• DESCRIPTION OF THE TASK
Please repeat, from the entries that follow, the lines from the one containing "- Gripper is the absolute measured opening" through the one containing "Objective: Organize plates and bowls" exactly, adding nothing.

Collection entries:
──────────────────────────────
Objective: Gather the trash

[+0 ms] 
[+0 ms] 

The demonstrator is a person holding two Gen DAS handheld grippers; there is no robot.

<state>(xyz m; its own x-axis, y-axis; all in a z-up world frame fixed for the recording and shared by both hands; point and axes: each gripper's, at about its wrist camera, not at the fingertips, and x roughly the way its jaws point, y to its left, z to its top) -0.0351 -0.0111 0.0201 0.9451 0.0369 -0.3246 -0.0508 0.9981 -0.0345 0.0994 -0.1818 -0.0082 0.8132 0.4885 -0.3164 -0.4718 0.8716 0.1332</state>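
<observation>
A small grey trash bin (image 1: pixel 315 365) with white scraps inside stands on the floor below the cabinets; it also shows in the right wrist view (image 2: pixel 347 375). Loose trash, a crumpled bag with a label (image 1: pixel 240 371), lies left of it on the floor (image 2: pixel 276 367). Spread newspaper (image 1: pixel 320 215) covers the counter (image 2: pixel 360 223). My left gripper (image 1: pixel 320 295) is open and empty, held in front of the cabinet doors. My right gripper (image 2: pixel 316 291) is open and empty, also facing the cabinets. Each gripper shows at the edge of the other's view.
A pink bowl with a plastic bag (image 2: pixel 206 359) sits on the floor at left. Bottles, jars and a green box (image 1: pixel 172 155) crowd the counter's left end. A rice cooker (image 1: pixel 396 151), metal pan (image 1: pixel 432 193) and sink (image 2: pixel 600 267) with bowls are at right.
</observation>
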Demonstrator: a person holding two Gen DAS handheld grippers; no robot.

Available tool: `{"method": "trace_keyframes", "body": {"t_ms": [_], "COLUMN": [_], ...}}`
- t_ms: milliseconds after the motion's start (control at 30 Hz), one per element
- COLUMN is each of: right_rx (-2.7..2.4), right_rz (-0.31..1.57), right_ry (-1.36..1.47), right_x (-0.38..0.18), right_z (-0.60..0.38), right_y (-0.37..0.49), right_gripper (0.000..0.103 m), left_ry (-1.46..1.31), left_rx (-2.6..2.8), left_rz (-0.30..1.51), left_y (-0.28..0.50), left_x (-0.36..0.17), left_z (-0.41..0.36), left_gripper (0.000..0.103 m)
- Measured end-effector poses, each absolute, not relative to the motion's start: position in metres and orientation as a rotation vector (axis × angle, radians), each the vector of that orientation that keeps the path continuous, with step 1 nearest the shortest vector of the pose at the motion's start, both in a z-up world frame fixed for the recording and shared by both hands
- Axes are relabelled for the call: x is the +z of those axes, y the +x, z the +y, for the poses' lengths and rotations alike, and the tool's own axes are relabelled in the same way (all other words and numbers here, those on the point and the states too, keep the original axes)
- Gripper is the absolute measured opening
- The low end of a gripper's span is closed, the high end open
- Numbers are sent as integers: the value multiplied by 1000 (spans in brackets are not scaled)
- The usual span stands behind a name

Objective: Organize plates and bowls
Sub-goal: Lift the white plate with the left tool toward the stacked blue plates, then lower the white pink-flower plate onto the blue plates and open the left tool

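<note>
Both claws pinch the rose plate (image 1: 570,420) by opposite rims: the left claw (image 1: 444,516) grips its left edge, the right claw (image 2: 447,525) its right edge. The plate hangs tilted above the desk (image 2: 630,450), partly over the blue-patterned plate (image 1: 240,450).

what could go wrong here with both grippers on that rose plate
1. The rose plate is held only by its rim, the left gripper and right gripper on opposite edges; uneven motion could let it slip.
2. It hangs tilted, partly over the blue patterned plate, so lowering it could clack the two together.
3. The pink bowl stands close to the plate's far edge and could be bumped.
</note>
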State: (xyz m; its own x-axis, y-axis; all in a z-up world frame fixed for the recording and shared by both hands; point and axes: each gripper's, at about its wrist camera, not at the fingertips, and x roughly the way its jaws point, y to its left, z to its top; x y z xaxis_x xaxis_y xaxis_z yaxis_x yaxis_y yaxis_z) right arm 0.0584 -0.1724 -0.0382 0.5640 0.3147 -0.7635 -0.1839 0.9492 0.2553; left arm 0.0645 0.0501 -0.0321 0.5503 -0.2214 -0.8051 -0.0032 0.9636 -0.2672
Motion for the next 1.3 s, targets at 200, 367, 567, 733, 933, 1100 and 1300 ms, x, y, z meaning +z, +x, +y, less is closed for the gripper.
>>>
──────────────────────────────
• ANSWER BELOW
- Gripper is the absolute measured opening
- The low end of a gripper's span is closed, the high end open
- Numbers are sent as integers: the value multiplied by 1000 (spans in brackets are not scaled)
- The usual span stands behind a name

Objective: Organize plates and bowls

Here is where the answer stops.